1. Trata-se de apelação interposta por TECIDOS E RETALHOS CAPIBARIBE LTDA contra sentença proferida pelo Juízo da 37ª Vara Federal/PE, que denegou a segurança impetrada, na qual a impetrante objetivava afastar a limitação introduzida ao artigo 74, parágrafo 3º, inciso IX, da Lei nº 9.430/1996 pela Lei nº 13.670/2018, garantindo-lhe o direito de utilizar os créditos referentes ao IRPJ e à CSLL, atinentes ao exercício 2018, recolhidos na modalidade de pagamento por estimativa mensal sobre receita bruta. A apelante alega, em apertada síntese: 1) ilegalidade e inconstitucionalidade da aplicação do inciso IX do parágrafo 3º do art. 74 da Lei nº 9.430/96, com a redação conferida pelo art. 6º da Lei nº 13.670/18; 2) violação ao direito adquirido e aos princípios da confiança, segurança jurídica, anterioridade e retroatividade.

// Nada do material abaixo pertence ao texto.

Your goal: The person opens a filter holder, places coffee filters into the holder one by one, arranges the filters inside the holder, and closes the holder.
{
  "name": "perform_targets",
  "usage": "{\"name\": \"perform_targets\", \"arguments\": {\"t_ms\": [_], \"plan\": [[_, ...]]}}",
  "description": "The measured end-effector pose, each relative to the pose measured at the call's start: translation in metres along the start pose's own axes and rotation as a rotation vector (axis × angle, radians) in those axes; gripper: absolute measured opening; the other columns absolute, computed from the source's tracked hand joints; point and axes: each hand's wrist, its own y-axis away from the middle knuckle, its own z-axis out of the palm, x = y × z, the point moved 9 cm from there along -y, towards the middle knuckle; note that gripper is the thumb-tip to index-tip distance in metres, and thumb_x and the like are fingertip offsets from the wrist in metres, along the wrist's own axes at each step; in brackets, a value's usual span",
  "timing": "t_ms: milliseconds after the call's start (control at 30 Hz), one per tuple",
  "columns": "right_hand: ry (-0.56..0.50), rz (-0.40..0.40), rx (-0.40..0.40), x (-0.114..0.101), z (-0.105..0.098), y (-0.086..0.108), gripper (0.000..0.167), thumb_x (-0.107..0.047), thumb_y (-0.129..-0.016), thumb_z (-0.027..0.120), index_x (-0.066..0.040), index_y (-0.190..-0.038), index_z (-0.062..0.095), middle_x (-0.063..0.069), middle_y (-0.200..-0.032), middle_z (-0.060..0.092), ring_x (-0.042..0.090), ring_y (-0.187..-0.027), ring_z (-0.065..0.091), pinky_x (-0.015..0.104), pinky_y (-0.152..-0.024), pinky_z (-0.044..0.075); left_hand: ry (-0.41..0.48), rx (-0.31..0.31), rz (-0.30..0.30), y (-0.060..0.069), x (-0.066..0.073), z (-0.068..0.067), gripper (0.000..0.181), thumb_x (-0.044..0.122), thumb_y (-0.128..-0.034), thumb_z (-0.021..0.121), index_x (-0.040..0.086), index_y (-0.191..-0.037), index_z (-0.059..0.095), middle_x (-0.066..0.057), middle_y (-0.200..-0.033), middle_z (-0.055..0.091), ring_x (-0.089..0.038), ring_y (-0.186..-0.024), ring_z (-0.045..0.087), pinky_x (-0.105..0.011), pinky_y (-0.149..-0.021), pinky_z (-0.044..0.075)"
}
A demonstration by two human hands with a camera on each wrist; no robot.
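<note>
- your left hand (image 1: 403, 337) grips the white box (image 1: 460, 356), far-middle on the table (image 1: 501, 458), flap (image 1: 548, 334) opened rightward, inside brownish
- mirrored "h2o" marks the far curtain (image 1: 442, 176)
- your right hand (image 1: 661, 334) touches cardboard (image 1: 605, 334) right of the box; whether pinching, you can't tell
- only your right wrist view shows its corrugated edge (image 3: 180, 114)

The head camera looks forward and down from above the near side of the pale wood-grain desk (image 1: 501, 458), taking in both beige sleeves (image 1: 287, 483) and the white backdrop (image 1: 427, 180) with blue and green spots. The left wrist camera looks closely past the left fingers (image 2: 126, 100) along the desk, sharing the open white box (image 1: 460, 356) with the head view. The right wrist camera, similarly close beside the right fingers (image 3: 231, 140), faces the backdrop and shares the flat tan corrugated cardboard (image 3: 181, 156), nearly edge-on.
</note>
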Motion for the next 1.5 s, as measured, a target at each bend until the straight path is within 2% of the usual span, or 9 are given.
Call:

2. A Lei n. 13.670/18 alterou o inciso IX do parágrafo 3º do art. 74 da Lei nº 9.430/96, vedando  a compensação de débitos de IRPJ e CSLL às pessoas jurídicas que optarem pelo pagamento de referidos tributos mês a mês, através de base de cálculo estimada (artigo 2º da Lei n. 9.430/96), nos seguintes termos: "os débitos relativos ao recolhimento mensal por estimativa do Imposto sobre a Renda das Pessoas Jurídicas (IRPJ) e da Contribuição Social sobre o Lucro Líquido (CSLL) apurados na forma do art. 2º desta Lei." 

3. Sobre alterações de regras alusivas ao regime de compensação, o STF mantém entendimento de que não há direito adquirido a regime jurídico. (RE 706240, Min. Ricardo Lewandowski, 2ª Turma, DJe 15/08/2014)

4. A compensação, como forma de extinção do crédito tributário prevista no artigo 170 do CTN, deve obedecer à lei vigente no momento do encontro de contas entre os recíprocos débito e crédito da Fazenda e do contribuinte. (REsp 1.164.452/MG, 1ª Seção, Min. Teori Zavascki, julgado em 25/08/2010).

5. Dessa forma, a Lei n. 13.670/18 aplica-se às compensações posteriores à data da sua publicação, ainda que o saldo que se pretenda compensar tenha origem em saldo negativo apurado anteriormente.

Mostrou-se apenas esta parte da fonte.